Letter to BS: Asset quality review, PCA don't always mean penalising banks

This refers to “Moody’s rating action and the Rs 28 trn push” by Soumya Kanti Ghosh (November 11). The writer wrongly sees the asset quality review of the banks and the imposition of prompt corrective action (PCA) norms as a way of penalising the banks for past actions. This is not true. This was done to know the real quality of the advances of the major, true level of non-performing assets (NPAs) and temporarily restrict the lending activities etc to conserve capital, stop reckless lending and strengthen the concerned banks. The state of affairs in the banks had less to do with procyclicality and more to do with politically induced reckless lending to dodgy borrowers. It was to protect the interests of the depositors of these banks, a fundamental duty of the Reserve Bank of India. Second, before liberally allowing NBFCs to access liquidity, it is imperative that an AQR of advances portfolio of big NBFCs/HFCs be carried out to know the quality of assets they hold and level of actual NBFCs. For too long, we have treated public tax money and central bank money as milch cows that can be milked at will to paper over serious problems in the financial system. There must be an end to band aid treatment where serious surgery is required. Third, I agree about the suggestion of monetising/privatising state assets.

Arun Pasricha, New Delhi

Soumya Kanti Ghosh responds: No one can deny that AQR has nudged banks to start recognising restructured assets as NPAs. Simultaneously, it has forced banks to start rethinking about ways to resolve the ever-growing menace of NPAs. But it is also a fact that prior to this, restructured assets were seen largely as good assets but buffeted with policy issues. And it is also true banks were restructuring such assets as per regulatory guidelines. They were not doing it on their own or flouting any regulatory prescriptions.

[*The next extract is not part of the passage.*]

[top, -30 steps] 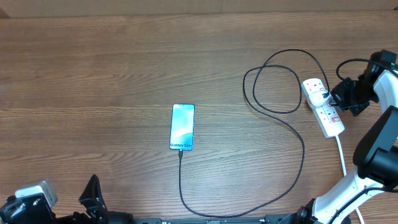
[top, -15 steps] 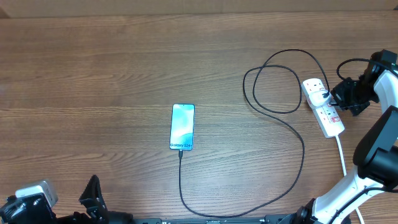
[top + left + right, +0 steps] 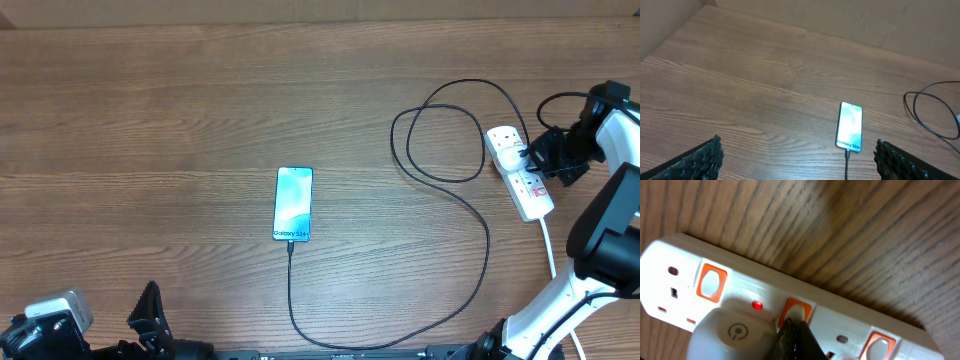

Post AQR, all of a sudden, all such restructured assets turned NPAs and banks, especially the bigger ones, were suddenly grappling with the rising provisioning cost for such assets. Thus, intrinsically, the problem arose not because of the banks, but because of the earlier recognition methods. 

In a scenario where the growth cycle is continuously weakening, rising provisioning costs of banks help no one, certainly not the drying credit cycle. Any banker will vouch for the fact that almost all economic activities go through different growth cycles. With the right intentions and robust internal S&Ps, many are able to weather such fluctuations successfully and start growing again. As far as AQR for NBFCs is concerned, the RBI has categorically stated that as of now it doesn’t have any such proposal. But, yes, the NBFC monitoring mechanism needs to be strengthened, which the RBI is working on. Such a mechanism must include all aspects of the functioning of NBFCs including their capital adequacy, stability, their cash inflow and outflow.